What you have to do
Set down each line of the listing exactly as it reads.

Start of Data supplied

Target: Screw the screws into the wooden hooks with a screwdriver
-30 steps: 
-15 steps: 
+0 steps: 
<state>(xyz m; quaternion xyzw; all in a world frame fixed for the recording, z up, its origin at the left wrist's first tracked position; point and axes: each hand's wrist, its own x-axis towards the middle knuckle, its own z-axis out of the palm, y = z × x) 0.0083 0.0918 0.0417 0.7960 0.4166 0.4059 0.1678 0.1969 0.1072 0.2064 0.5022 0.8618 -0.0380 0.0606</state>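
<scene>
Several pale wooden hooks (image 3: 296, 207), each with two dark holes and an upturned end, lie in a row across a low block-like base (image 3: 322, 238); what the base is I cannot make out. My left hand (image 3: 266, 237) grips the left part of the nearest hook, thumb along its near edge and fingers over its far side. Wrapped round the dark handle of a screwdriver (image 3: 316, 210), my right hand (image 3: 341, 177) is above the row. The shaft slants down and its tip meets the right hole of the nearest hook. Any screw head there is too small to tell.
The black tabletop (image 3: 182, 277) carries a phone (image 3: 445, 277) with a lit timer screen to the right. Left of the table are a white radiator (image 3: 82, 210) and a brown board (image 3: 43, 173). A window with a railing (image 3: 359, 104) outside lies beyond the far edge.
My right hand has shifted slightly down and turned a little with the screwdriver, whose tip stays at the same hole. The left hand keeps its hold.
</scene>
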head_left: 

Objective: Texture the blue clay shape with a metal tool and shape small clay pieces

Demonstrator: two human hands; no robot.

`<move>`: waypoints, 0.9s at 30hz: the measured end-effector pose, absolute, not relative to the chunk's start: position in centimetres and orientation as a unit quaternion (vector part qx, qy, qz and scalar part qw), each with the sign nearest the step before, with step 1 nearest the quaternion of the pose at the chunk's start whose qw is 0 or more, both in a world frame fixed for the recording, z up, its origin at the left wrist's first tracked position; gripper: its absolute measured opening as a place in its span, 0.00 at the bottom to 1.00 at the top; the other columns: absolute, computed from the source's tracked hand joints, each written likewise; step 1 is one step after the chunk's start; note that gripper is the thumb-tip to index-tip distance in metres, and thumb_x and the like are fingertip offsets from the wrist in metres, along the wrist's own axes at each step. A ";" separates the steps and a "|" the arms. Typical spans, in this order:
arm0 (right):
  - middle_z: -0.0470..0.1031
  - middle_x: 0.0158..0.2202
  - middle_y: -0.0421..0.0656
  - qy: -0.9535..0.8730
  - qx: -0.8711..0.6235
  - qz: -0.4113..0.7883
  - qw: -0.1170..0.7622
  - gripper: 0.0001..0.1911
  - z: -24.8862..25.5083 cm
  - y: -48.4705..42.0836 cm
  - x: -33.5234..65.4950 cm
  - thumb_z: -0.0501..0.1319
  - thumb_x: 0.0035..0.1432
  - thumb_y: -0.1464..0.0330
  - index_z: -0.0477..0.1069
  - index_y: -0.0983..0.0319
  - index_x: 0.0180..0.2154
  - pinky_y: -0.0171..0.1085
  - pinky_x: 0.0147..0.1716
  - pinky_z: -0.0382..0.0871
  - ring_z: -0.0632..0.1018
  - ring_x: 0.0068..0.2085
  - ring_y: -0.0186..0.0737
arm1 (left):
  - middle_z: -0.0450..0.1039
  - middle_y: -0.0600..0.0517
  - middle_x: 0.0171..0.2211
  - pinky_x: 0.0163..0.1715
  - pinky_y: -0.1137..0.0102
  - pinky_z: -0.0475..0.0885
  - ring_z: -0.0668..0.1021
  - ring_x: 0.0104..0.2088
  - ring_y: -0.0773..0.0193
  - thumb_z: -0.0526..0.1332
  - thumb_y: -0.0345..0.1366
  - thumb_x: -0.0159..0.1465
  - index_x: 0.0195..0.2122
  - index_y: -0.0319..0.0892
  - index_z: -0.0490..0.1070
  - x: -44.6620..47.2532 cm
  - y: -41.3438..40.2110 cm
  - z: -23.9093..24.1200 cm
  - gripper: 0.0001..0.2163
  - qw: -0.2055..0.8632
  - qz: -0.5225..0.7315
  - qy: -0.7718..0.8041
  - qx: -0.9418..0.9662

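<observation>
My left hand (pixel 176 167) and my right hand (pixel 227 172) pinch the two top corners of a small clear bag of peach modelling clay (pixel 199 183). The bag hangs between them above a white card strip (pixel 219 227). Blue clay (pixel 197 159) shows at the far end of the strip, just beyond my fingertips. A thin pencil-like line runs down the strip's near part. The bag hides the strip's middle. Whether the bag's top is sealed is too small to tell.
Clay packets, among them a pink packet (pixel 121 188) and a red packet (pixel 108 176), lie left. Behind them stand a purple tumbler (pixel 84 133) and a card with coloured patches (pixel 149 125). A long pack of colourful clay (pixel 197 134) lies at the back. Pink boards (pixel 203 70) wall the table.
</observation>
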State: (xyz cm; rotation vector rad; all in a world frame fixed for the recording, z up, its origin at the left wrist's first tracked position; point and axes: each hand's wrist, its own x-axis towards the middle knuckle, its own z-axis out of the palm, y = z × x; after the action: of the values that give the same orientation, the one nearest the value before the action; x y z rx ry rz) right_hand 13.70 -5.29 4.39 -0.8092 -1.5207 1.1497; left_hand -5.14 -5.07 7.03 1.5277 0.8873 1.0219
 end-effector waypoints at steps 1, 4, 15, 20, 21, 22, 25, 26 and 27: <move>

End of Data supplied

Solution for this problem
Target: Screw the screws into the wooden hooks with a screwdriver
-30 steps: 
-15 steps: 
+0 steps: 
<state>(xyz m; quaternion xyzw; all in a world frame fixed for the recording, z up, its origin at the left wrist's first tracked position; point and axes: each hand's wrist, its own x-axis towards the middle knuckle, its own z-axis out of the palm, y = z × x) 0.0083 0.0918 0.0417 0.7960 0.4166 0.4059 0.1678 0.1969 0.1072 0.2064 0.5022 0.8618 -0.0380 0.0606</state>
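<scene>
Several pale wooden hooks (image 3: 296, 207), each with two dark holes and an upturned end, lie in a row across a low block-like base (image 3: 322, 238); what the base is I cannot make out. My left hand (image 3: 266, 237) grips the left part of the nearest hook, thumb along its near edge and fingers over its far side. Wrapped round the dark handle of a screwdriver (image 3: 316, 210), my right hand (image 3: 341, 177) is above the row. The shaft slants down and its tip meets the right hole of the nearest hook. Any screw head there is too small to tell.
The black tabletop (image 3: 182, 277) carries a phone (image 3: 445, 277) with a lit timer screen to the right. Left of the table are a white radiator (image 3: 82, 210) and a brown board (image 3: 43, 173). A window with a railing (image 3: 359, 104) outside lies beyond the far edge.
My right hand has shifted slightly down and turned a little with the screwdriver, whose tip stays at the same hole. The left hand keeps its hold.
</scene>
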head_left: 

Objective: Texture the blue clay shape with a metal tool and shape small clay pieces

Demonstrator: two human hands; no robot.

`<move>`: waypoints, 0.9s at 30hz: the measured end-effector pose, absolute, not relative to the chunk's start: position in centimetres and orientation as a unit quaternion (vector part qx, qy, qz and scalar part qw), each with the sign nearest the step before, with step 1 nearest the quaternion of the pose at the chunk's start whose qw is 0 or more, both in a world frame fixed for the recording, z up, its origin at the left wrist's first tracked position; gripper: its absolute measured opening as a place in its span, 0.00 at the bottom to 1.00 at the top; the other columns: absolute, computed from the source's tracked hand joints, each written likewise; step 1 is one step after the chunk's start; note that gripper is the thumb-tip to index-tip distance in metres, and thumb_x and the like are fingertip offsets from the wrist in metres, along the wrist's own axes at each step. A ";" separates the steps and a "|" the arms. Typical spans, in this order:
arm0 (right):
  - middle_z: -0.0470..0.1031
  - middle_x: 0.0158..0.2202
  - middle_y: -0.0421..0.0656
  - qy: -0.9535..0.8730
  - qx: -0.8711..0.6235
  - qz: -0.4113..0.7883
  - qw: -0.1170..0.7622
  - gripper: 0.0001..0.1911
  - z: -24.8862..25.5083 cm
  - y: -48.4705..42.0836 cm
  - x: -33.5234..65.4950 cm
  - thumb_z: -0.0501..0.1319
  - thumb_x: 0.0035..0.1432
  - thumb_y: -0.1464..0.0330
  - index_z: -0.0477..0.1069
  - index_y: -0.0983..0.0319
  - index_x: 0.0180..0.2154
  - pinky_y: -0.0171..0.1085
  - pinky_x: 0.0147..0.1716
  - pinky_z: -0.0382..0.0871
  - ring_z: -0.0632..0.1018
  - ring_x: 0.0068..0.2085
  - ring_y: -0.0186..0.0737
arm1 (left):
  - middle_z: -0.0450..0.1039
  - middle_y: -0.0600..0.0517
  - middle_x: 0.0171..0.2211
  - pinky_x: 0.0163..0.1715
  - pinky_y: -0.1137..0.0102
  - pinky_z: -0.0475..0.0885
  - ring_z: -0.0668..0.1021
  - ring_x: 0.0104..0.2088
  - ring_y: -0.0773..0.0193
  - thumb_z: -0.0526..0.1332
  - thumb_y: -0.0345..0.1366
  - thumb_x: -0.0159..0.1465
  - index_x: 0.0195..0.2122
  - index_y: -0.0319..0.0892
  - index_z: -0.0490..0.1070
  - x: -44.6620..47.2532 cm
  - y: -41.3438..40.2110 cm
  - z: -23.9093..24.1200 cm
  - gripper: 0.0001..0.2163
  - qw: -0.2055..0.8632
  - qz: -0.5225..0.7315
  - qy: -0.7718..0.8041
  - qx: -0.9418..0.9662

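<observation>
My left hand (pixel 176 167) and my right hand (pixel 227 172) pinch the two top corners of a small clear bag of peach modelling clay (pixel 199 183). The bag hangs between them above a white card strip (pixel 219 227). Blue clay (pixel 197 159) shows at the far end of the strip, just beyond my fingertips. A thin pencil-like line runs down the strip's near part. The bag hides the strip's middle. Whether the bag's top is sealed is too small to tell.
Clay packets, among them a pink packet (pixel 121 188) and a red packet (pixel 108 176), lie left. Behind them stand a purple tumbler (pixel 84 133) and a card with coloured patches (pixel 149 125). A long pack of colourful clay (pixel 197 134) lies at the back. Pink boards (pixel 203 70) wall the table.
</observation>
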State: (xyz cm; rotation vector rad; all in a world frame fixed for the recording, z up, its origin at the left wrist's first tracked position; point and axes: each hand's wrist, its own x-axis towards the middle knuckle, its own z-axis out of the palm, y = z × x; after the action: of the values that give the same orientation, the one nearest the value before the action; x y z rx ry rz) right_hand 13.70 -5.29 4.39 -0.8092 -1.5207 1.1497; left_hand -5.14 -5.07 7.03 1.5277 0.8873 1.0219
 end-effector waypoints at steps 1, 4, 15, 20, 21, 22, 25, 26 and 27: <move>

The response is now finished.